Please take the records that follow and repeat exactly the lines starting with the line with "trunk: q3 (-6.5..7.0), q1" and going on through the line with "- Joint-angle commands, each".

### [PROVIDED MATERIAL]
★ ★ ★ ★ ★

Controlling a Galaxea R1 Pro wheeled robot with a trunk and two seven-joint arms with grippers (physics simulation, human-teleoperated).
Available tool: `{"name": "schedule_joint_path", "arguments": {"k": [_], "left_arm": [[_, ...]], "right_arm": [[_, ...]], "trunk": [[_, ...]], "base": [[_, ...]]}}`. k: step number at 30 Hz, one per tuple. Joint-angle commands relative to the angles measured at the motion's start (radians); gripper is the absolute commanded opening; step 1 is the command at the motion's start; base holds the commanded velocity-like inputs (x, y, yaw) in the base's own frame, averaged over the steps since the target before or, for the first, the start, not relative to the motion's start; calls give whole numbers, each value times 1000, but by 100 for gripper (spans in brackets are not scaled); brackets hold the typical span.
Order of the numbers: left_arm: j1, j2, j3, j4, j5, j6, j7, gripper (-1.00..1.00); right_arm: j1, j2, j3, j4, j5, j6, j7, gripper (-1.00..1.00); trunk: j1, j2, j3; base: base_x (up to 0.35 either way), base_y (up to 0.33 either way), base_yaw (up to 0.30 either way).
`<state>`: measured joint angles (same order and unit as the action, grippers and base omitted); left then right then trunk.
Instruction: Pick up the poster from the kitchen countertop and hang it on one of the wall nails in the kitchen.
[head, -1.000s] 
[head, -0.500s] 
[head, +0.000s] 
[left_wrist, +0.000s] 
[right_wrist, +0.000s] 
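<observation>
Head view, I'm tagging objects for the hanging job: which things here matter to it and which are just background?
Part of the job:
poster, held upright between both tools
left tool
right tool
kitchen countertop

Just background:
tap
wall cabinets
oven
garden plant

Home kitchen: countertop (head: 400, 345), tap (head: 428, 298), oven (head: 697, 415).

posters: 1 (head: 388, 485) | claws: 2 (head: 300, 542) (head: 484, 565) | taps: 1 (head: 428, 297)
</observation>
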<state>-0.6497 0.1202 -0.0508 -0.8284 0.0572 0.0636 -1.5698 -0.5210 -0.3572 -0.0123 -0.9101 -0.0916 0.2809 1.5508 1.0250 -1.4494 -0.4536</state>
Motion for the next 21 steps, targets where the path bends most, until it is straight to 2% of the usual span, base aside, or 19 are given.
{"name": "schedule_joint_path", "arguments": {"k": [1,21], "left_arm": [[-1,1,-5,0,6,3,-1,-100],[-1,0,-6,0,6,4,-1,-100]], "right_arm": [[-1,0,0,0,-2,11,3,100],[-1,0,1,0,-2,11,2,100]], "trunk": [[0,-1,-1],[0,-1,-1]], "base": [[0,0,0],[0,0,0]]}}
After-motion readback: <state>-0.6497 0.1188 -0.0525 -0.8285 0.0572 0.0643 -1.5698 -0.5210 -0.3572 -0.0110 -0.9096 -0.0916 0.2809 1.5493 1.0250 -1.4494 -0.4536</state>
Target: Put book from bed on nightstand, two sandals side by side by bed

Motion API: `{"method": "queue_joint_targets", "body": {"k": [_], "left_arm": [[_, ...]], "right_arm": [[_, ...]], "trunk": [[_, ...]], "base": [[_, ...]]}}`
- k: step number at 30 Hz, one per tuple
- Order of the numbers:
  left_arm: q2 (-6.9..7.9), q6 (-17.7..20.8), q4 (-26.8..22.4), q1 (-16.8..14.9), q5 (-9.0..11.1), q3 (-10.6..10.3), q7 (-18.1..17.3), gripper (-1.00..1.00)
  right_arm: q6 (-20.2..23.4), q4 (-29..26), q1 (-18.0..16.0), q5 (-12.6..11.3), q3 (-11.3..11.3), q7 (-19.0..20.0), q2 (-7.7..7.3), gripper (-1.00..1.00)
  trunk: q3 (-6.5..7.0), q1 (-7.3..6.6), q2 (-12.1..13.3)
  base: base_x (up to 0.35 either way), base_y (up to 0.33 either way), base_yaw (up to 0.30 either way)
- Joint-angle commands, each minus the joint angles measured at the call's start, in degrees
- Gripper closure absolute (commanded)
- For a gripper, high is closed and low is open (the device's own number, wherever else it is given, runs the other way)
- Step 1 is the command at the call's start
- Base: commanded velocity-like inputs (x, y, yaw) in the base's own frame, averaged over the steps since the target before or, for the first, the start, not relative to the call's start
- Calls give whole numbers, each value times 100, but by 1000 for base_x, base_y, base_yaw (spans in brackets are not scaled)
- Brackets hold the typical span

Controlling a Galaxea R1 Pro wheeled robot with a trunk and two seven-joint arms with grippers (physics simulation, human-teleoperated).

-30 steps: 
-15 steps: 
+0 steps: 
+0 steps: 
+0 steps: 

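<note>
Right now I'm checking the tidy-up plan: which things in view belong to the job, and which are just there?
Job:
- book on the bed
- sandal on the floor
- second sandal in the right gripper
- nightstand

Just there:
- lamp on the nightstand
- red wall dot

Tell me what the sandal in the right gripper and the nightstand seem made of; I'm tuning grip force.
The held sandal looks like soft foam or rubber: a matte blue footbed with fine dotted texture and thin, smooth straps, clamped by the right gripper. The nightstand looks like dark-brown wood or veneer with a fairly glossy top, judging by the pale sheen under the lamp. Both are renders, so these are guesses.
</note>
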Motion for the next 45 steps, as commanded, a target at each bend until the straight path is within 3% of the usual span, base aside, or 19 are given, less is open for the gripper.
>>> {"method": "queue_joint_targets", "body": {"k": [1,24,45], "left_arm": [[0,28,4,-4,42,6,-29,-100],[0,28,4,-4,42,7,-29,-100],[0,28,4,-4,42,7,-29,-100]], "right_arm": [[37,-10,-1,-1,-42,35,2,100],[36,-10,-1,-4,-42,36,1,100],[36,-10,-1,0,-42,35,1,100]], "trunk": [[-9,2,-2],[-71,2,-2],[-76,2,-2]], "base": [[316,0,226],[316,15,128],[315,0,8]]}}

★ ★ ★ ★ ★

### [RESPONSE FOR THIS EXERCISE]
  trunk: q3 (-6.5..7.0), q1 (-7.3..6.6), q2 (-12.1..13.3)
  base: base_x (up to 0.35 either way), base_y (up to 0.33 either way), base_yaw (up to 0.30 either way)
- Joint-angle commands, each minus the joint angles measured at the call's start, in degrees

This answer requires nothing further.